ANALYSIS: Trump wades into new territory with health care defeat
Trump's push for a health care bill felt flat.
-- Wow. This is something I never thought I would see. A brand new president, swept into office by a demand for change, controlling both the House and Senate, fails to deliver on his signature campaign promise?
The Republican nail-biting over whether they had the votes seemed totally phony to me, a setup so that when the bill passed they could claim a major victory. But in fact, amazingly, they didn’t have the votes.
Sure, there have been plenty of close calls before -— the clock stopped during roll calls so that more arms could be twisted, promises made as presidential priorities barely squeaked by. But always in the end, the president prevailed. Members of his party knew that it was in their interest, in the long run, for their leader to succeed.
Not this time. House Speaker Paul Ryan, the man who couldn’t deliver his caucus, described the debacle as the “growing pains” of a party unused to governing. The question now: will the rowdy Republican house majority ever outgrow those aches?

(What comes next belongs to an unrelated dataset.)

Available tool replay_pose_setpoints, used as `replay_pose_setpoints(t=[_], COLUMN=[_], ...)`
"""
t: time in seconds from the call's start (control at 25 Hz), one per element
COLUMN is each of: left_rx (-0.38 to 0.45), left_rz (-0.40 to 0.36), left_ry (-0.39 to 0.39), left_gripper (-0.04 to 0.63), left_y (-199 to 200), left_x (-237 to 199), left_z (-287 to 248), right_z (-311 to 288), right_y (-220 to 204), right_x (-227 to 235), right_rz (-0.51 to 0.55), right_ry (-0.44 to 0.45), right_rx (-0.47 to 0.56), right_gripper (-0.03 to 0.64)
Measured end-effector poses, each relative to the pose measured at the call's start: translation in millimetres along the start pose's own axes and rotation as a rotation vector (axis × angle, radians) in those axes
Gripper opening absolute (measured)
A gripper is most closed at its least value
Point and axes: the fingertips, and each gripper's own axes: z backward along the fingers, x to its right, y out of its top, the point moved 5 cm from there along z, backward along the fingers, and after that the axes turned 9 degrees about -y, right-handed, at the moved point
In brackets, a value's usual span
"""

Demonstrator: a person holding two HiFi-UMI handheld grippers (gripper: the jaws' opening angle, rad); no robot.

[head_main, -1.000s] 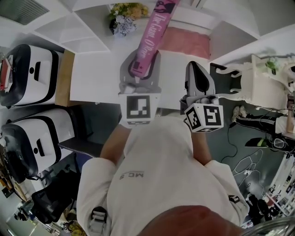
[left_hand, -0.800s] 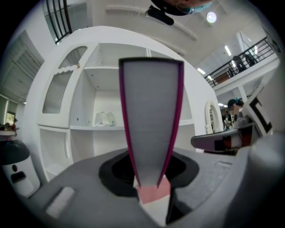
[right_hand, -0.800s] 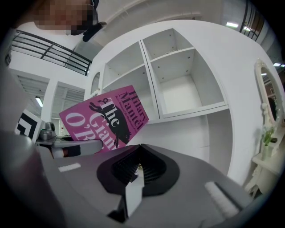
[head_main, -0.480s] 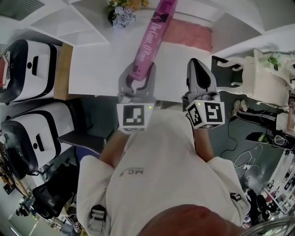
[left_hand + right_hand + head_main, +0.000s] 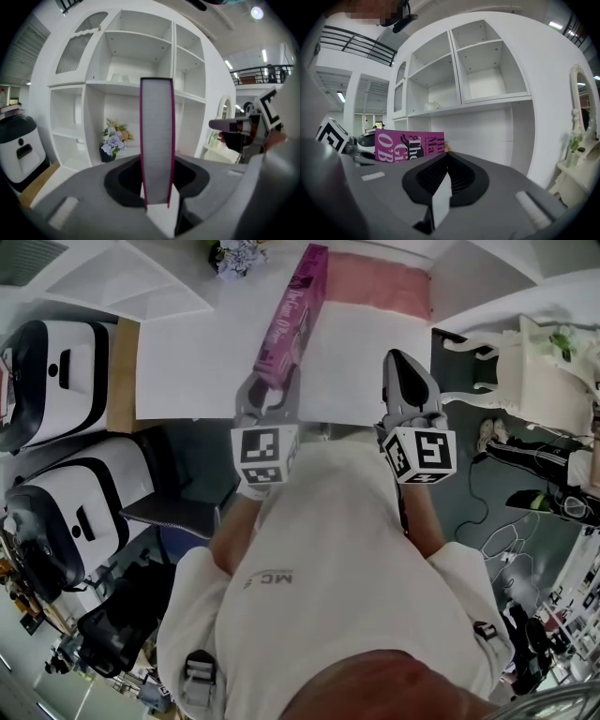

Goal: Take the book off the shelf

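Left tool point(image 5: 272, 395) clenched on pink book point(image 5: 293, 315), gripping its near end. Book is clear of shelf point(image 5: 117, 84), slanting over white surface point(image 5: 187, 371). Right tool point(image 5: 405, 381) closed, empty. Removal looks done; next, lower book flat, then release.

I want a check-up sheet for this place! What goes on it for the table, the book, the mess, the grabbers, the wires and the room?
Surface: plain white tabletop.
Job's things: tall pink book, off the white shelf unit, gripped at one end.
Clutter: flower bunch in a dark vase.
Grippers: left gripper shut on the book; right gripper shut, empty.
Cables: loose wires on the floor.
Surroundings: white-and-black machines, cream ornate furniture.
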Motion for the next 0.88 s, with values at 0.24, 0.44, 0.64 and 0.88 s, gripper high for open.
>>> replay_pose_setpoints(t=[0.24,0.44,0.64,0.88], left_rx=[-0.065,-0.111,-0.152,-0.157], left_rz=[0.025,0.047,0.067,0.056], left_ry=[-0.004,-0.008,-0.023,-0.046], left_gripper=[0.144,0.143,0.143,0.143], left_y=[-24.7,-40.4,-53.3,-49.9], left_x=[-2.9,-1.5,1.2,3.6], left_z=[-3.7,-12.6,-19.9,-29.3], right_z=[11.1,9.8,6.5,-0.7], right_y=[-25.4,-38.9,-46.0,-49.0], right_x=[16.1,29.3,29.8,32.3], right_rz=[-0.003,-0.009,-0.027,-0.033], right_ry=[-0.014,-0.025,-0.018,0.003], right_rx=[-0.038,-0.068,-0.083,-0.097], right_gripper=[-0.002,-0.002,-0.002,-0.002])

So far the various factions have acted like warring siblings insisting on getting their way.
And neither the speaker nor President Trump could find a way to change that.
The president is new to the game. Everything he did to try to pass the bill was off-key. He threatened through tweets, and insisted on a showdown, not seeming to realize that each member of Congress has been independently elected with a base of power separate from his.
The speaker has had experience dealing with these folks, but with a Democratic president he had the luxury of pushing proposals that would never become law. Easy to vote for something that’s not really going to happen.
The health bill was different. It counted. And the more the voters learned about the measure, the less they liked it. Democrats threatened to tattoo Republican foreheads with the bill as constituents with diabetes, cancer, Parkinson’s and those caring for someone sick in their families let their concerns be known. Those voices would be certain to grow even louder once the bill moved to the Senate.
Why go out on a limb and do something unpopular, House members ask, only to see the Senate saw it off? That’s a common dynamic in Congress but one unknown to Trump and unanswerable by Ryan.
So now what? Beats me. We’re in new territory here. The question is whether President Trump knows that.